Error Code: 1213. WSREP with concurrent DML when DDL is executed

We have Percona-XtraDB-Cluster-5.7.16 Galera 3 node cluster on a Linux machine . The application is 24/7 online . Hence for doing schema upgrades, I was looking for an option to avoid locking/blocking and use RSU. For us , pt-online-schema-change is not an option as table sizes are very big and will take a long time.

This is what I tried
Node 0
1.Change the Schema Upgrade method to Rolling Schema Upgrade.(SET wsrep_OSU_method=‘RSU’:wink:
2.Run the ALTER statement.
3.Reset the Schema Upgrade method back to Total Order Isolation.(SET wsrep_OSU_method=‘TOI’:wink:

Followed by the same set of steps in Node 1 and the Node 2

While the replication worked and we did not see any issues. But concurrent DML running on node 0 was giving error
[COLOR=#1F497D]Error Code: 1213. WSREP detected deadlock/conflict and aborted the transaction. Try restarting the transaction

Please let me know if there is a way to overcome this issue and have concurrent DML running on the node while we do Alter with RSU

Yes, this is known behavior. Even in RSU method, when there is any local transaction ongoing that holds the MDL lock, an ALTER will just abort it.
There is a workaround - instead of using RSU, you can do a “manual RSU” instead, like this:

set global wsrep_desync=1;
set wsrep_on=0;
ALTER ...
set wsrep_on=1;
set global wsrep_desync=0; 

But beware, this method, as well as regular RSU, is safe ONLY for backwards schema compatible changes! So, while it’s a good method for adding or removing secondary indexes, or for optimizing table, but I would NOT recommend doing it for adding/removing columns, changing datatypes, etc.
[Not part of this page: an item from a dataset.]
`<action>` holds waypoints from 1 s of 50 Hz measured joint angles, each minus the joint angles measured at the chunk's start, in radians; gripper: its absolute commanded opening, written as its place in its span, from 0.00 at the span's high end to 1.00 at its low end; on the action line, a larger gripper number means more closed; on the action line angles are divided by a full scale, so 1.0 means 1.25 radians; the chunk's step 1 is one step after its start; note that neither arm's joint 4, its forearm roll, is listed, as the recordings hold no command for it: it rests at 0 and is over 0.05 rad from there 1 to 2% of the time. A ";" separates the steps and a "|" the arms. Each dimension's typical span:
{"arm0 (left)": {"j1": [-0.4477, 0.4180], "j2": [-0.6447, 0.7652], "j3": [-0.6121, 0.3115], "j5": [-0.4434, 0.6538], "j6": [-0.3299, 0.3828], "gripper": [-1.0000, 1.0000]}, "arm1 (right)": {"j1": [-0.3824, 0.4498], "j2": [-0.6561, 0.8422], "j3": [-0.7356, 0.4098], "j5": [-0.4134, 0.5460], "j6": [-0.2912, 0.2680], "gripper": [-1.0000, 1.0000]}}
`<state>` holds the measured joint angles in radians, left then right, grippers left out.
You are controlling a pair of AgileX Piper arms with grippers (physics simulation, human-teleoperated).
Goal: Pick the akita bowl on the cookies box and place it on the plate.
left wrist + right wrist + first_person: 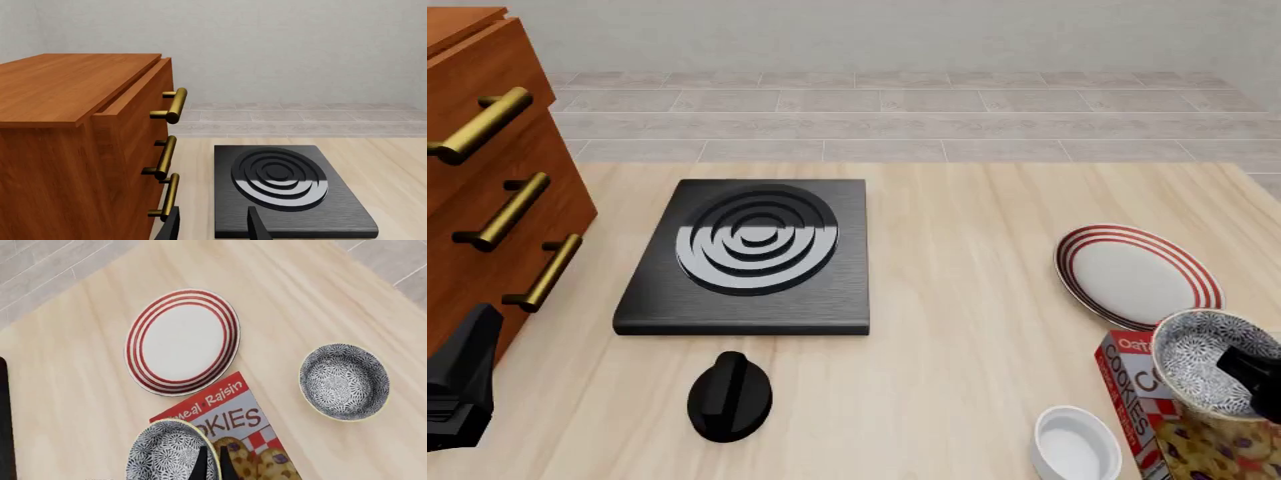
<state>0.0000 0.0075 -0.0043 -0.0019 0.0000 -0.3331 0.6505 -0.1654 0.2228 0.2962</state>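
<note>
1. Cookies box (230, 427): red carton; white lettering reads "…meal Raisin" and "…OKIES" in the right wrist view, and "COOKIES" runs sideways in the front view (1134, 400). Cookie picture below the lettering.
2. Akita bowl (170, 452) sits above the box's lettered end, its rim pinched between the nearly closed fingers of the right gripper (210, 465).
3. Plate (182, 341), red-striped rim, lies on the table (73, 390) just beyond the box, apart from it.
4. Only the right wrist view shows a second speckled bowl (344, 381) on the table beside the box.
5. Only the front view shows a plain white small bowl (1076, 442) and a black knob (730, 396).
6. Left gripper (213, 225): fingers apart, holding nothing, near the wooden drawer cabinet (73, 145) and black stove plate (287, 192).
</note>
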 measured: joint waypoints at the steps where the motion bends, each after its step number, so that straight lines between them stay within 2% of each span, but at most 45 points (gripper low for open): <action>1: 0.000 0.000 0.000 0.000 0.000 0.00 | 0.007 -0.001 -0.005 0.002 0.004 1.00; 15: 0.000 0.000 0.000 0.000 0.000 0.00 | 0.075 0.037 -0.078 -0.011 0.040 1.00; 35: 0.000 0.000 0.000 0.000 0.000 0.00 | 0.115 0.274 -0.151 -0.189 0.088 1.00; 50: 0.000 0.000 0.000 0.000 0.000 0.00 | 0.119 0.405 -0.191 -0.283 0.120 1.00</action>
<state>0.0000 0.0075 -0.0043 -0.0019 0.0000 -0.1840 1.1566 -0.4041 -0.1308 0.4460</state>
Thank you . I have 3 questions regarding the workaround -

  1. Will it allow parallel DML on same table and node where the ‘Manual RSU’ is being run?
    2 Is there a workaround for (set global wsrep_desync=1; ) as application wont have super user privileges to run the command .
    3 After the alter is run on all 3 nodes, will the nodes try to be in sync or any manual intervention is needed

Thanks

Yes, in my tests, during ongoing ALTER started in that way, I am able to write to the table from other session on the same node. Of course, it may be limited to certain alter types, but for compatible ones, like noop alter or secondary index operations, it should not block anything.

No, you can’t change the node to desync state without super privilege.
Also, I don’t think such ALTERs should be part of normal client application. Rather it should be a maintenance script executed when needed, like during software deployments.

When you decide to alter in RSU or in “manual RSU” mode, it is your responsibility to make sure that all nodes are in sync in terms of table schema.
In terms of data though, replication for other sessions works as usual, no additional intervention needed.